Many of the sites I visit have experienced the loss that slipped through our fingers. I was commenting on one today, and I was struggling to find the right words. I sat back for a moment and tried to consider why I was compelled to comment in the first place. Her words were beautiful and moving, why did I think that I, as the mother of a survivor, could say anything that would make her feel better? Yet, her story was haunting. It was almost me. But it wasn’t. By some miracle, my baby survived. Why was I the lucky one? Why not her? I realized then I have major survivor guilt.

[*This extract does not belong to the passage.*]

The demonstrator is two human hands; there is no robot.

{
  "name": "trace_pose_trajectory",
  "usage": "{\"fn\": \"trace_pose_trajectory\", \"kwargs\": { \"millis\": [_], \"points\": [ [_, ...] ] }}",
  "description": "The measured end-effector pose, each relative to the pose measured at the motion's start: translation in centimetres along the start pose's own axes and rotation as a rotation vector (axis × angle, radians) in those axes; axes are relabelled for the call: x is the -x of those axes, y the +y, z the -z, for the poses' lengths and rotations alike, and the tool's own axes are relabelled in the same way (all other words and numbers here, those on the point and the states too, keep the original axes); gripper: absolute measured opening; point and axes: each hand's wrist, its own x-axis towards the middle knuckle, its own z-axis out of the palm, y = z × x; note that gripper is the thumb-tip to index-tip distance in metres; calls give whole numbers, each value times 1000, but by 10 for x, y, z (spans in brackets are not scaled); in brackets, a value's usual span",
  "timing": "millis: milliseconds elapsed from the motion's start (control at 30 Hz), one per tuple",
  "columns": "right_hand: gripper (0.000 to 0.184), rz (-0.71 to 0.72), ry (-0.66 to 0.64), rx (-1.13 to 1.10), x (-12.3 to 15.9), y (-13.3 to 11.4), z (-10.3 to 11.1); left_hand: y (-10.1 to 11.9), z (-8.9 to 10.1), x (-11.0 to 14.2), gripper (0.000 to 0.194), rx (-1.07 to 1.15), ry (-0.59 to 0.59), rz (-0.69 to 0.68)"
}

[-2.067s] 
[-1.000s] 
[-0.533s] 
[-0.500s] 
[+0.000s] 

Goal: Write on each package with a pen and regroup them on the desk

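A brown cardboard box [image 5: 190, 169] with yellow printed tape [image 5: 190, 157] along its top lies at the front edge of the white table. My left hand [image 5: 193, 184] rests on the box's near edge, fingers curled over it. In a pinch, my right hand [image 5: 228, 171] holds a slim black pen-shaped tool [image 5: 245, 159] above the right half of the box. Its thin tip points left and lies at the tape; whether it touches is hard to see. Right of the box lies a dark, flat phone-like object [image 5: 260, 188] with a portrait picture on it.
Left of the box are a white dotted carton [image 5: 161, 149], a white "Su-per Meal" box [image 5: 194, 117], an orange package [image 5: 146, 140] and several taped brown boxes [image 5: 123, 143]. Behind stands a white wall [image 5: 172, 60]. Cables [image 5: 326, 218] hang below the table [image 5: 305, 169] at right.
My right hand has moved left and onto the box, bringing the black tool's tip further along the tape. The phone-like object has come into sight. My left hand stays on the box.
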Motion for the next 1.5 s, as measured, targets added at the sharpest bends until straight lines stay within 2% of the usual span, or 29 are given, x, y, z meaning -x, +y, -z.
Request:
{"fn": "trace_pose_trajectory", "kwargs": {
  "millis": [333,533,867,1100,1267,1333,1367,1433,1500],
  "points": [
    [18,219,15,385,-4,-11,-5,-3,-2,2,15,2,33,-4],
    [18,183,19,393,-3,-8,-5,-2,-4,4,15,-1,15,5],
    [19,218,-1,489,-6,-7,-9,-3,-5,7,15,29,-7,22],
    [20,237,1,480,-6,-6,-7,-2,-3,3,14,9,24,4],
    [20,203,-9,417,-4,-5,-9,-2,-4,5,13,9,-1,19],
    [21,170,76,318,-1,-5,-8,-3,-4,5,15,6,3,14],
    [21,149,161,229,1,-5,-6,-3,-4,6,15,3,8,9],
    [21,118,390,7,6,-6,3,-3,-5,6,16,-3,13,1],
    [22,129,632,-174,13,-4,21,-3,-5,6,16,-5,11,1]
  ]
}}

I’m writing all this because, as time stretches on, the details of those early days and weeks get dim. I never want to relive that fear, but I never want to forget it. Not that I ever could. I also hope that revisiting this will help me deal with the guilt I feel. The world is so random. I will never know why our baby survived where others don’t. I can’t change the outcome but I hope that I can comfort those who suffer. I ache for them. I touched their loss. I briefly let it envelop me when I walked into the NICU on the day my baby was supposed to die.

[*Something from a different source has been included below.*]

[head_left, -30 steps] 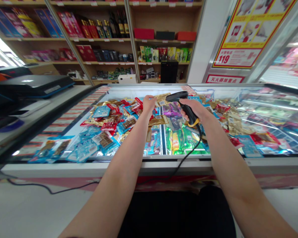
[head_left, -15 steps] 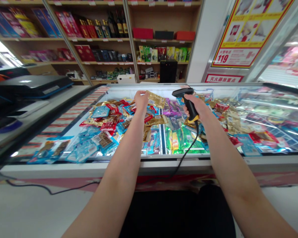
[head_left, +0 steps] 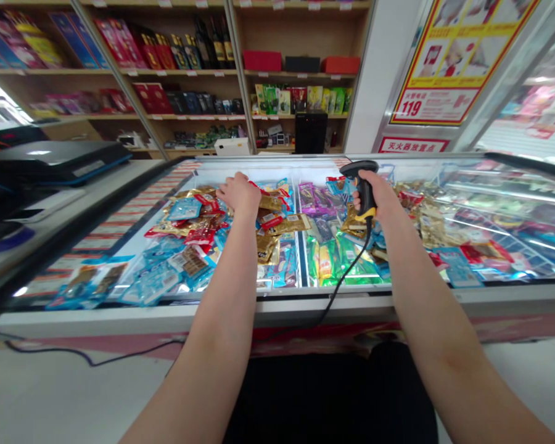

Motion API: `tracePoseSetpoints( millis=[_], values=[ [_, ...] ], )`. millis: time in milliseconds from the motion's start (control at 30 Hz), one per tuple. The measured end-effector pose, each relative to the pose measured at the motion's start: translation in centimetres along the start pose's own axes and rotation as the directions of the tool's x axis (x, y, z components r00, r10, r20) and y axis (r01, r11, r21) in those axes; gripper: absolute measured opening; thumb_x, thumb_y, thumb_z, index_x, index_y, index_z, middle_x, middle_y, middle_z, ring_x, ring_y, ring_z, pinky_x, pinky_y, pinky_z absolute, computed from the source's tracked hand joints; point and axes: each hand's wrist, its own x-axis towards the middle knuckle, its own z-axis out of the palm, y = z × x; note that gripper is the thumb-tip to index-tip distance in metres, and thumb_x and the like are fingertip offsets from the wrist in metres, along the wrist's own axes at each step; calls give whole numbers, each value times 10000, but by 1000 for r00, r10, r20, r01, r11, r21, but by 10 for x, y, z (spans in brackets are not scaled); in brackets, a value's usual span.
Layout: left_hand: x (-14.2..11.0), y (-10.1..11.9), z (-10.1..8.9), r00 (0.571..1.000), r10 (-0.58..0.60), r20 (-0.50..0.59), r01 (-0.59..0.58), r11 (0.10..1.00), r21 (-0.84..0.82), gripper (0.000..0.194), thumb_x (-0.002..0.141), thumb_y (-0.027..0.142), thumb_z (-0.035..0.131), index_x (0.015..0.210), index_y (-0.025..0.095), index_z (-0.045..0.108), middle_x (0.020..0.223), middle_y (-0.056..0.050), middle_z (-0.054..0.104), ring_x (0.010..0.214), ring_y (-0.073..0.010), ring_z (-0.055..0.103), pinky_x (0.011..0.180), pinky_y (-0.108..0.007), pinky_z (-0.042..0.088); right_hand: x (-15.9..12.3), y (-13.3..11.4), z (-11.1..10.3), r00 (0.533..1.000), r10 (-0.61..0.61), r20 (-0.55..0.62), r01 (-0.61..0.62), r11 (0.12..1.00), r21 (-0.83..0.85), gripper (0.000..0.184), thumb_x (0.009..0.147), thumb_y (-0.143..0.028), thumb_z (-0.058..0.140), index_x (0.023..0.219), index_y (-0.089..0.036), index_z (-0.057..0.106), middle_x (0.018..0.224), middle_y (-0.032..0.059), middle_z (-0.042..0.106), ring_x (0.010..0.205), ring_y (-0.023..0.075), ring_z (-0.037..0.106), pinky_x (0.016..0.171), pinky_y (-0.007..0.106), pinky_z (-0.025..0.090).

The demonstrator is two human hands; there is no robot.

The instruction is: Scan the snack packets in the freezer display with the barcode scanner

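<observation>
My right hand [head_left: 377,196] is wrapped round the grip of a black and yellow barcode scanner [head_left: 364,188], its head pointing left above the freezer case. The scanner's cord hangs down toward the case's front edge. Over the left pile of packets, my left hand [head_left: 241,193] reaches down with bent fingers somewhat apart and nothing visible in them. Just right of it lies a gold packet [head_left: 271,202]. Another gold packet [head_left: 290,224] with a white label is below that, and red packets [head_left: 201,233] lie to the left. The left fingertips are partly hidden among the packets.
The freezer case [head_left: 324,301] has a pale front rim and a divider [head_left: 300,253]. Green packets [head_left: 337,259] and purple packets [head_left: 319,198] lie right of the divider. A dark flat device [head_left: 58,161] stands at left. Stocked shelves [head_left: 185,73] rise behind.
My left hand has moved left and down, away from the gold packet it held up. My right hand has shifted slightly right with the scanner, which is turned a little.
</observation>
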Motion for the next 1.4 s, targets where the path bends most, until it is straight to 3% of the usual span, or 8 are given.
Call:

I will try not to feel guilty anymore.

The Hospital at Night

When the hectic hospital day gives way to night, most normal people succumb to the fatigue they’ve been fighting off for hours. I have that fatigue, but I find it almost impossible to fall asleep. When I was in the hospital on bed rest only five months ago, I would turn up the monitor on Maddie’s heartbeat with the hope it would drown out my thoughts. I had so much fear then, I would have to block out everything to manage a mere 40 minutes of sleep – I would try to ignore the squirming baby in my belly and let the swishing of her heartbeat lull me into a trance. Just when I’d be nodding off, Maddie would shift and her heartbeat would fall off the monitor, and the silence would jar me into a state of panic. “She’s laying on her cord!” I’d think, “the doctors’ predictions have finally come true, and something has happened and my baby has died.” A nurse would almost always come in at that point and find Maddie on the monitor again, but the terror that would grip me during those moments of silence will never leave me.

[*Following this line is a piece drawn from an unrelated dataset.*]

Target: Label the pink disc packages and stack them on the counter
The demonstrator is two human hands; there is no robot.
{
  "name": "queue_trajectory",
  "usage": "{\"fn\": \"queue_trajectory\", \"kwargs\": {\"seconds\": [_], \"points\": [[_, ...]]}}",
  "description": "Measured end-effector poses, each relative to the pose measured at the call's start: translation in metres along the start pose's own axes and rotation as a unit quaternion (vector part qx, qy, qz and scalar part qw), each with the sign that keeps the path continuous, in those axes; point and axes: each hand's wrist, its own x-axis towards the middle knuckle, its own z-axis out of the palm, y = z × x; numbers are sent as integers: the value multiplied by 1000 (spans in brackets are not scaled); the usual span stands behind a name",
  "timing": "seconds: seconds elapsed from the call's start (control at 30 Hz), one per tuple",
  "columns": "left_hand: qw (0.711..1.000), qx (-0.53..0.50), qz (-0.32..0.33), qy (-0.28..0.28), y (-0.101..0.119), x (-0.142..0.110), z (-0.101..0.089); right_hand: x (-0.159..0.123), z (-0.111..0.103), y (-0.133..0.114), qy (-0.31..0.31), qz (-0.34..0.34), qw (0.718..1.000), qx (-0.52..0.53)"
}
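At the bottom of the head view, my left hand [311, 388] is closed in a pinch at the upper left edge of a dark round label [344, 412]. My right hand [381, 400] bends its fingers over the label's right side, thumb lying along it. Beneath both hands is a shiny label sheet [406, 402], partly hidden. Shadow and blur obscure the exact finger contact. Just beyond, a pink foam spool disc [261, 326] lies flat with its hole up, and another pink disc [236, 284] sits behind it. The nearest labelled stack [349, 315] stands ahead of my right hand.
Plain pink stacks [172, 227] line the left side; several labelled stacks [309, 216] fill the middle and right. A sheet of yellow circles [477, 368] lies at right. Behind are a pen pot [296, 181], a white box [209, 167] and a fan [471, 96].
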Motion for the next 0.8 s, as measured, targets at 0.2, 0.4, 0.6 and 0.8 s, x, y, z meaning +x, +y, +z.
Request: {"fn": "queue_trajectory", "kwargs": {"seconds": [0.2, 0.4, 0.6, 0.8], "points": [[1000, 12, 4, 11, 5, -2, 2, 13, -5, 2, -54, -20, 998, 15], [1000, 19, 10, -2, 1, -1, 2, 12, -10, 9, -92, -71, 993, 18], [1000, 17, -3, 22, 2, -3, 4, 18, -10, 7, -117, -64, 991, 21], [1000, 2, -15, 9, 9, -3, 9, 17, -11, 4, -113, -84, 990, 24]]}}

There isn’t ever silence in the pediatric unit. A few nights ago, a baby was laughing with unrestrained glee into the wee hours. The night before that, a child was crying out in pain and frustration. Right now, I am listening to the familiar gurgle of Maddie’s humidified oxygen, but I’m also hearing the gurgle in her chest with each breath. Occasionally, an alarm goes off on her monitor, her blood oxygen saturation has dropped below acceptable levels. I can also hear another monitor going off down the hall, and the commotion in the nurses’ station as they rush to that room. We’ve been around hospitals long enough to know that sound – someone’s heart has stopped. Hopefully it’s a false alarm, but I find myself reflexively looking at Maddie’s monitor every few seconds to assure myself that it is not, in fact, her heart that has stopped. I can’t help but think about the parents of the child attached to that monitor. They’re feeling frightened, like the room has run out of air, and time is spiraling out of control. When I close my eyes, I’m transported back to first night I saw Maddie. I had checked out of the hospital against medical advise only 26 hours after my C-Section because I was told my daughter was going to die at a hospital three miles away. The alarms going off were overwhelming, the pitch of their beeps piercing. I won’t ever forget whispering to her, “be strong baby, mommy is here,” only to be told, “don’t talk to her right now, her senses are overloaded and she needs to focus all her energy on living.” I never want anyone else to feel like I did at that moment.

The hospital at night can really mess with you. I wish I could turn up a heart monitor on Maddie again, and drown out everything but the sound of her life.